Data-dependent branching defeats auto-vectorization in GCC/Clang (but not classic ICC). The trip-count can't be computed before the first iteration (in the abstract machine), so GCC and clang wouldn't even try to use pcmpeqb
/pmovmskb
for large sizes. (Which is the efficient way to memcmp
on x86-64 for large inputs.)
Apparently this is a hard problem, as it's been unsolved in GCC/Clang for 15 to 20 years (from now back to whenever GCC first started doing auto-vectorization.)
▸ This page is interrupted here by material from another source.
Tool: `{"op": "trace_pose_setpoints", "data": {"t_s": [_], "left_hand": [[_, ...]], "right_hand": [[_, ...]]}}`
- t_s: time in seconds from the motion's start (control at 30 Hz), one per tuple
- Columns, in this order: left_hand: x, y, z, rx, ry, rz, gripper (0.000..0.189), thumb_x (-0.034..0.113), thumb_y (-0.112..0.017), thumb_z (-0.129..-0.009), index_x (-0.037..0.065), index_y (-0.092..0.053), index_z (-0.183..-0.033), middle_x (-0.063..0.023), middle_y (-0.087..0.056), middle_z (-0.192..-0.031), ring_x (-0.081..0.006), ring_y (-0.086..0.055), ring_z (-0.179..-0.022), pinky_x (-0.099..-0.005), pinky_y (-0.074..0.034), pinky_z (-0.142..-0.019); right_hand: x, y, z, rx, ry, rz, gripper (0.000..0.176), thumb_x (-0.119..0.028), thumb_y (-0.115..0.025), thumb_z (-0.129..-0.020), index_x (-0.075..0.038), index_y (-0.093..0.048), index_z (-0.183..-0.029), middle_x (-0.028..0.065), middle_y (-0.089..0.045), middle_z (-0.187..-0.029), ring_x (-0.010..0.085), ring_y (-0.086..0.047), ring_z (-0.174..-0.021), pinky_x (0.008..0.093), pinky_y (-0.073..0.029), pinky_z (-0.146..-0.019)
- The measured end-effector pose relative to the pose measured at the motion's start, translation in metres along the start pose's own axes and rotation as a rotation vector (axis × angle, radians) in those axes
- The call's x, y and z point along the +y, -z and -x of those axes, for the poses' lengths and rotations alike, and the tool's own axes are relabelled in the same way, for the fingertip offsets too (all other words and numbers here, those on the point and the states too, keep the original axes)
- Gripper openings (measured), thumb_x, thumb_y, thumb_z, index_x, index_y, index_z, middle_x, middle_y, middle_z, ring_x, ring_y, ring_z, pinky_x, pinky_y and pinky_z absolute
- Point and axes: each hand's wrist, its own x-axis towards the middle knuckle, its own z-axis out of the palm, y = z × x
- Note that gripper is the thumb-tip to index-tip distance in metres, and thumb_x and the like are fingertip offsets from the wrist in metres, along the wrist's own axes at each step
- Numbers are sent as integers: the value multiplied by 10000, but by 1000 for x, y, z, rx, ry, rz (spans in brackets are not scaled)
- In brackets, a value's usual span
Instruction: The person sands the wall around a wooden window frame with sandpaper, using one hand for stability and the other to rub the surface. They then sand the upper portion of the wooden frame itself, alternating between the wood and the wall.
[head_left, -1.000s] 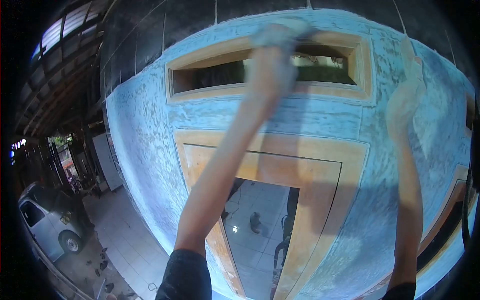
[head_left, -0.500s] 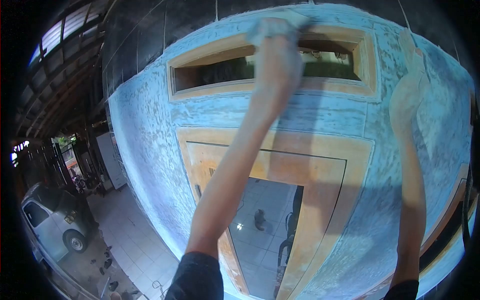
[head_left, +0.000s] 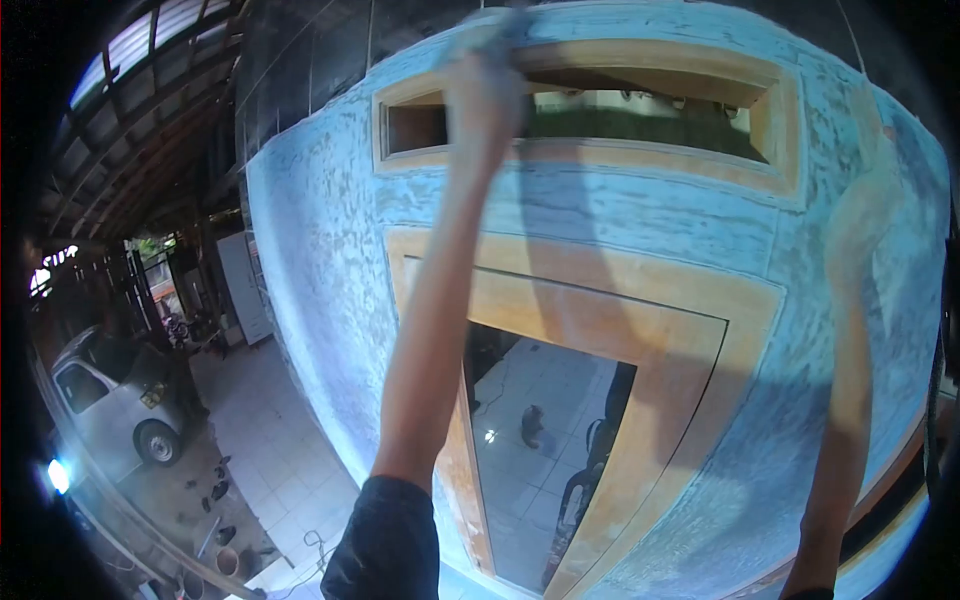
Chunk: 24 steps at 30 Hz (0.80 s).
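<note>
My left hand (head_left: 484,105) is raised over the left part of the window opening (head_left: 640,120), blurred by motion. Its fingers are closed on a flat greyish piece (head_left: 510,28), dark along one side, at the blue wall strip above the frame; the blur keeps me from telling what kind it is. My right hand (head_left: 866,205) lies open against the patchy blue wall (head_left: 690,212), to the right of the window frame, fingers pointing up. Below the window is a wooden door frame (head_left: 600,270) with a glass pane (head_left: 545,440).
At the left a parked vehicle (head_left: 125,395) stands beside the tiled floor (head_left: 245,420). Footwear (head_left: 220,490) and pots (head_left: 228,560) lie near it. A thin cable (head_left: 318,548) runs over the floor close to the wall. Dark cladding (head_left: 310,50) rises above the blue wall.
My left hand has swept left along the top of the window frame with the flat piece. My right hand stays on the wall. The whole view has shifted slightly.
</note>
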Motion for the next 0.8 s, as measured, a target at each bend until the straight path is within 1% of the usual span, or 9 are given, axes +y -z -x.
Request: {"op": "trace_pose_setpoints", "data": {"t_s": [0.1, 0.13, 0.17, 0.27, 0.33, 0.5, 0.57, 0.67, 0.8], "left_hand": [[-20, 28, -9, 106, 72, -103, 457, -71, -437, -842, 34, -713, -1190, -235, -729, -985, -387, -708, -832, -410, -539, -715], [-21, 21, -3, -71, 218, -68, 403, -50, -480, -835, -7, -709, -1163, -206, -723, -882, -387, -683, -734, -396, -530, -654], [3, 11, -1, -145, 282, 18, 390, -48, -514, -797, -43, -685, -1148, -228, -683, -877, -401, -651, -788, -428, -531, -724], [29, -51, 14, 171, -304, -100, 343, -78, -531, -773, -23, -661, -1085, -262, -597, -1218, -453, -555, -1142, -494, -464, -952], [13, -18, 10, -35, -172, -1, 316, -78, -522, -797, -12, -682, -1062, -245, -629, -1178, -436, -571, -1142, -495, -467, -963], [-59, 28, -14, 230, -179, 69, 302, -87, -508, -810, -7, -697, -1032, -226, -674, -1062, -406, -609, -1088, -455, -489, -939], [-54, 23, -14, 191, 117, 33, 318, -89, -498, -817, -10, -695, -1054, -226, -671, -1049, -419, -616, -1044, -446, -490, -936], [-24, -18, -7, 183, -309, -174, 368, -67, -492, -818, -9, -691, -1122, -249, -677, -1116, -439, -622, -1081, -449, -501, -945], [-66, 24, -11, 5, -180, -113, 422, -56, -470, -826, 9, -685, -1183, -231, -679, -1171, -386, -645, -1105, -412, -492, -978]], "right_hand": [[2, -12, 11, 7, -23, -28, 488, -221, -377, -1054, 141, -501, -1357, 287, -562, -1375, 391, -530, -1277, 388, -353, -1118], [-1, -24, 11, 24, -30, -46, 487, -220, -377, -1054, 141, -501, -1357, 287, -562, -1374, 391, -531, -1276, 388, -353, -1117], [-6, -36, 14, 34, -35, -72, 486, -219, -377, -1054, 140, -502, -1356, 287, -563, -1373, 391, -531, -1276, 389, -354, -1117], [-22, -68, 16, 48, -37, -148, 481, -216, -378, -1053, 137, -504, -1355, 286, -565, -1369, 392, -532, -1274, 392, -356, -1115], [-28, -81, 20, 28, -34, -189, 478, -214, -378, -1053, 135, -506, -1353, 285, -567, -1367, 392, -533, -1273, 393, -357, -1113], [-9, -73, 26, 39, -41, -161, 471, -210, -379, -1052, 131, -509, -1350, 284, -570, -1361, 392, -535, -1270, 398, -361, -1110], [-3, -64, 31, 39, -51, -137, 469, -208, -379, -1051, 129, -510, -1349, 283, -572, -1359, 393, -536, -1269, 399, -362, -1109], [7, -70, 23, 56, -32, -118, 465, -205, -380, -1050, 127, -512, -1348, 282, -574, -1355, 393, -537, -1267, 402, -364, -1107], [26, -56, 17, 53, -5, -85, 459, -201, -381, -1049, 123, -515, -1345, 281, -577, -1351, 393, -538, -1264, 405, -367, -1104]]}}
See also how to auto vectorization array comparison function - writing it as a loop that counts mismatches and always touches all elements can give auto-vectorization. (Or an OR reduction instead of a sum reduction). But that won't help for a small fixed size like 4 bytes. And removing the early-out entirely is a disaster for a 1GiB memcmp with a difference in the first byte. (A good SIMD memcmp like glibc's SSE2/AVX2 versions would branch maybe every 64 to 128 bytes on a vector compare results.)
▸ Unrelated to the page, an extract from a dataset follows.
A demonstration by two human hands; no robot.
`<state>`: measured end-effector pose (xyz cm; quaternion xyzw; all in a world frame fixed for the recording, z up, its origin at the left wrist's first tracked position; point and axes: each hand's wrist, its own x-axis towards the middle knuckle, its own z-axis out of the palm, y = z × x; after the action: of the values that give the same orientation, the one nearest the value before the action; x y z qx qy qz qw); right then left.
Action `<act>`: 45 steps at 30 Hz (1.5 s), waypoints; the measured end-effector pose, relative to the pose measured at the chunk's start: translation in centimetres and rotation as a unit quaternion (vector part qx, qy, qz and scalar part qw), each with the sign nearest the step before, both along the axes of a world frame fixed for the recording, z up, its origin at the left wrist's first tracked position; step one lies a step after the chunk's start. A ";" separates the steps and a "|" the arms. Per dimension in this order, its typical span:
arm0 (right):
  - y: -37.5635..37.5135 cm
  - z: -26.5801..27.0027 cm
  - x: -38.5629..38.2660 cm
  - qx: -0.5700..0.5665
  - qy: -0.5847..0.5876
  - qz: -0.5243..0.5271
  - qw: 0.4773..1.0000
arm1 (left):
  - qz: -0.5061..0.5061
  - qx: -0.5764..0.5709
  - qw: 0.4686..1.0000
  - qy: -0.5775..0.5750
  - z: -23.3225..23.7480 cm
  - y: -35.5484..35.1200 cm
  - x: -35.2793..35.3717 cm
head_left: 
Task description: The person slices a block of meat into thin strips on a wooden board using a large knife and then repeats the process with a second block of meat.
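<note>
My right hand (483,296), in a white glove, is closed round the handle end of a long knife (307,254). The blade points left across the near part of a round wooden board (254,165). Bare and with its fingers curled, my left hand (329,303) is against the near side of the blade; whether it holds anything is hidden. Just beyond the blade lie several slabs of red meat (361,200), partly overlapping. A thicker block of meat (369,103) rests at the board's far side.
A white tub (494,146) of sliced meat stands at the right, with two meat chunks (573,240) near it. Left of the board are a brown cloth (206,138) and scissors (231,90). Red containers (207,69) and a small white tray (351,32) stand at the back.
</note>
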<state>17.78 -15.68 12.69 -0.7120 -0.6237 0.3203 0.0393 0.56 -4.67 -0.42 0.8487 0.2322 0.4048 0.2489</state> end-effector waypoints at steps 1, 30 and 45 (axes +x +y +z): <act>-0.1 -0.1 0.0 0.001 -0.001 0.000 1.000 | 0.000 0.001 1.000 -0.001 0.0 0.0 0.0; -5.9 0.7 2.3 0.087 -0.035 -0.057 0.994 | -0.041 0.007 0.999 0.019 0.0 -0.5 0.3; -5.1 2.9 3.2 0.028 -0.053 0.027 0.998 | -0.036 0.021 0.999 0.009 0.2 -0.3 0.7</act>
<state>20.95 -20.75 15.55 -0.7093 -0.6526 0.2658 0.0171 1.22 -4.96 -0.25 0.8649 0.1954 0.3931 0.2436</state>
Apparently there's no idiom-recognition either, at least not for this way of writing it. (There is for memcpy
; GCC and clang can turn simple copy loops into call memcpy
or call memset
, or inline expansions of those functions. So if you're writing your own, you need -fno-builtin-memcpy
or else your function turns into a call to itself... Pick a different name for experiments.)
Writing it as a loop that unconditionally touches all bytes could give auto-vectorization, but probably won't get recognized as a memcmp
idiom in GCC's internals. I think that would be necessary for good code with small problems, like this case where we want a single dword cmp
.
Compilers must avoid introducing segfaults by inventing reads past where the abstract machine stops. If void *data
points to a 1-byte buffer holding 'z'
, your manual loop has well-defined behaviour in the abstract machine. Reading all 4 bytes would be past the end of the buffer.
But memcmp
is UB if any part of the array is inaccessible, so the compiler can touch all 4 bytes without checking for early-out or for pointer alignment. (Can std::memcmp read any bytes past the first difference? yes, unlike your loop.)
(In x86-64 asm, going past the end could go into an unmapped page, resulting in a segfault, violating the as-if rule. Is it safe to read past the end of a buffer within the same page on x86 and x64? - yes, but only within the same page. This is something you can work around with aligned loads for strlen
and strchr
, but a bigger obstacle for vectorizing strcmp
with differently-aligned pointers.)
Instead of comparing two unknown pointers from function args, I changed your test_data
caller to pass pointers to two global arrays, char foo[4], bar[4];
, which the compiler knows for certain are both readable. (Godbolt). But that didn't help, so still no.